What is required:
Produce a word-for-word copy of the listing below without its pictures.

======== Data

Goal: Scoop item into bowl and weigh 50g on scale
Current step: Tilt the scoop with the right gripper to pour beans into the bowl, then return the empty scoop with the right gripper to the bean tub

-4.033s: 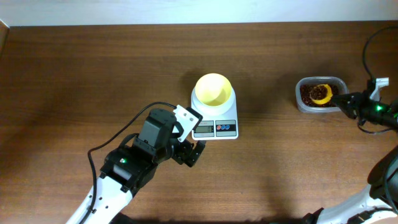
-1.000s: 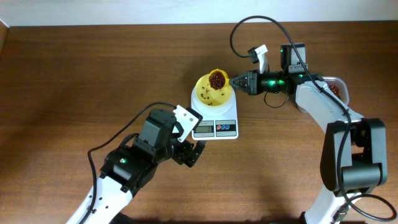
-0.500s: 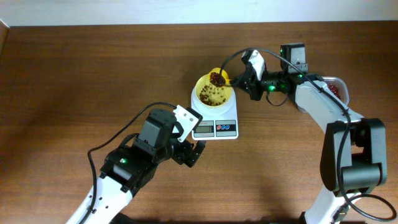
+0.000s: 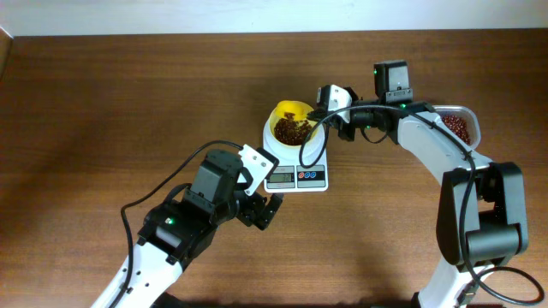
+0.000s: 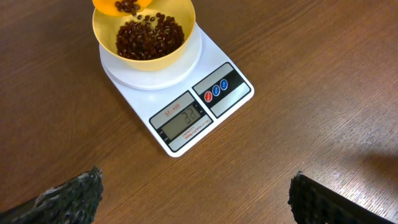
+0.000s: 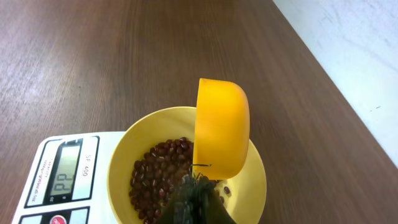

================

Exercise answer:
Goal: Scoop item into bowl and weigh 50g on scale
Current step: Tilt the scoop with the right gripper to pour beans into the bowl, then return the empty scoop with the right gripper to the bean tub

-4.033s: 
-1.000s: 
-0.500s: 
+0.000s: 
+0.000s: 
+0.000s: 

Nothing more is needed to finish the exercise.